Going out for a party on the streets, having a couple of beers, and then realizing that you’ve misplaced something important purse, keychain, or phone—is a common occurrence. Or it could be a USB drive with the personally identifiable details of half a million Japanese citizens, as was the case with one anonymous contractor based in Japan.
The event was initially revealed by NHK sometime last week; the man in question was reportedly a municipal contractor employed in Amagasaki who had been charged with handing out aid to the city’s citizens who had suffered the most from the coronavirus outbreak. These people’s information, along with that of the other 465,177 citizens in Amagasaki, was stored on a solitary USB stick, which he accidentally packed in the backpack he carried out for a wild Wednesday night.
After many hours of drinking, he woke up on the sidewalk outside the pub. After that, he can’t seem to find the backpack or the memory stick. We don’t know how wonderful of an evening he enjoyed or how awful his headache was, but because of an incident complaint he submitted with the local authorities, we do understand what was on that disc. Actually, there was a surprising amount of information stored on the seemingly small disc. He’d been defeated, at the very least: This database contains the names, birthdates, addresses, sexes, and dates of residency for all 460,517 residents of Amagasaki. Approximately 360,573 people’s tax returns, with details on which tens of thousands of families qualified for various tax breaks.
Having that information leak might put everyone in a difficult position. The incident report said that the employee was permitted to handle sensitive information away from city halls and at his company’s office under specified circumstances; nevertheless, Amagasaki authorities didn’t bother checking up on him to ensure he was obeying rules before he headed out for his drunken supper.
The News Has Upset Locals
The contents on the memory stick were secured and password shielded, but individuals were nevertheless (understandably) upset by the news. Two days after the incident report went out, local news outlets reported receiving more than 30,000 inquiries and concerns from residents who were concerned their personal information may be misused for identity theft or forgery. A warning went up fast warning residents to be on the lookout for criminals masquerading as local authorities and demanding ransom payments to return personal information.

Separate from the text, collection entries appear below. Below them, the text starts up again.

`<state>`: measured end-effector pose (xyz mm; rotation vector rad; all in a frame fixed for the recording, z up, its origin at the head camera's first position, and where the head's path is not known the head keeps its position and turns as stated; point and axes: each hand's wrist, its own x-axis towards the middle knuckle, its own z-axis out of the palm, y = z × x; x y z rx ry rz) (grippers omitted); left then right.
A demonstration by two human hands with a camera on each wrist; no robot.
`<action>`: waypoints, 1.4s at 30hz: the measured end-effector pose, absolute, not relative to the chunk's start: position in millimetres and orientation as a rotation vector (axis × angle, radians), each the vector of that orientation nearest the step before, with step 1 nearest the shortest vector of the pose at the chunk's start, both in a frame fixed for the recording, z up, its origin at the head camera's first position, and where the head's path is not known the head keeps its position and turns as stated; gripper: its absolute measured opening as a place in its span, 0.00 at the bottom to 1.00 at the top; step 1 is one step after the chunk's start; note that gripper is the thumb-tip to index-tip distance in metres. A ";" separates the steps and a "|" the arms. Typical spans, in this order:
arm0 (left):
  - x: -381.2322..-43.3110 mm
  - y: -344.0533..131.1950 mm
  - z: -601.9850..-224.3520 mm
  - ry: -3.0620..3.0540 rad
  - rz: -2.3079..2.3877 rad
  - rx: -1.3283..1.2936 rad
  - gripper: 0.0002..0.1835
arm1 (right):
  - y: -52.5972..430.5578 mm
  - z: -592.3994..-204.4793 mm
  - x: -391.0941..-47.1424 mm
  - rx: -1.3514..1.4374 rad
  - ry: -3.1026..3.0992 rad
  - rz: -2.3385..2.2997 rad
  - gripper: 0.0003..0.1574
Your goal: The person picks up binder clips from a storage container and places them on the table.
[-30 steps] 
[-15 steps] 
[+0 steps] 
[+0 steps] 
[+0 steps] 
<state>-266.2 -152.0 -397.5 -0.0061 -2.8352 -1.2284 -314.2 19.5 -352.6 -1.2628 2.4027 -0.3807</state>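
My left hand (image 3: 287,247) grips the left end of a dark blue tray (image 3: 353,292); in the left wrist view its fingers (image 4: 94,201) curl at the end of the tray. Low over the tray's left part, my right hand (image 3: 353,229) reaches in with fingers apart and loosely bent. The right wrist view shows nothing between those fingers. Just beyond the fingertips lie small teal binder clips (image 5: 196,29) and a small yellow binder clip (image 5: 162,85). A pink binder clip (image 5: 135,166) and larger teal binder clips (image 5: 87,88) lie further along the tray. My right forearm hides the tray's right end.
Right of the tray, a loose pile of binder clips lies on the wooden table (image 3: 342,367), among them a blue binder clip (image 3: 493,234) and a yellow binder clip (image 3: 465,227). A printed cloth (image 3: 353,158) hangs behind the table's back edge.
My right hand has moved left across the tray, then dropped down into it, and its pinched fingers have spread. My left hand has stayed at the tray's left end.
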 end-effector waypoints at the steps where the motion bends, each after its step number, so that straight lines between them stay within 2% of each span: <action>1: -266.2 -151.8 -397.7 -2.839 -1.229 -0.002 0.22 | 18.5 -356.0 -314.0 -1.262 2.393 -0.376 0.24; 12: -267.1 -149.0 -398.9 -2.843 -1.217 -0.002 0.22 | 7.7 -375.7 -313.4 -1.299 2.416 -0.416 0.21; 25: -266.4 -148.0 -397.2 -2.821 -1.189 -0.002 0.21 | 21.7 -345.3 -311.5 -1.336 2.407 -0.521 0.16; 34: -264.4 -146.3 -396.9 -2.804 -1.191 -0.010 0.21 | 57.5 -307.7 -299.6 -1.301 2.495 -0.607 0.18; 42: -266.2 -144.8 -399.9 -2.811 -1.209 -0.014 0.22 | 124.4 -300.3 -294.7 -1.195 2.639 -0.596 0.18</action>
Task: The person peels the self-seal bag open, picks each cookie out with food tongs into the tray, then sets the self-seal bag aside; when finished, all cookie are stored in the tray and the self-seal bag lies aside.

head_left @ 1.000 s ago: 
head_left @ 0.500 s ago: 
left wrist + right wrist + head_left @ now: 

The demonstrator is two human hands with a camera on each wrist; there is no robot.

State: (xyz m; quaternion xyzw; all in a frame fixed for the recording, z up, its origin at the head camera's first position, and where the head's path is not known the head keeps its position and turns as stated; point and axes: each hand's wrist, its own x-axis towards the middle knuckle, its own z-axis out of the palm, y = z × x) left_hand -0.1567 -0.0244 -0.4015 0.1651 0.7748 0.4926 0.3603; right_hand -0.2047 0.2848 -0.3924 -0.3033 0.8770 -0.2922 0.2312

Authorities claimed there was no evidence that anybody attempted to break into the USB or alter the passcode, which is excellent information since city cops recovered the backpack shortly after. The mayor of Amagasaki, as well as the contracting firm, both, made formal apologies in the local newspaper. There doesn’t seem to be any suspicious files on that device, but the city claims it is still determining whether or not any of that information has been compromised. Let’s pray the contractor’s evening was worth the hassle it’s caused.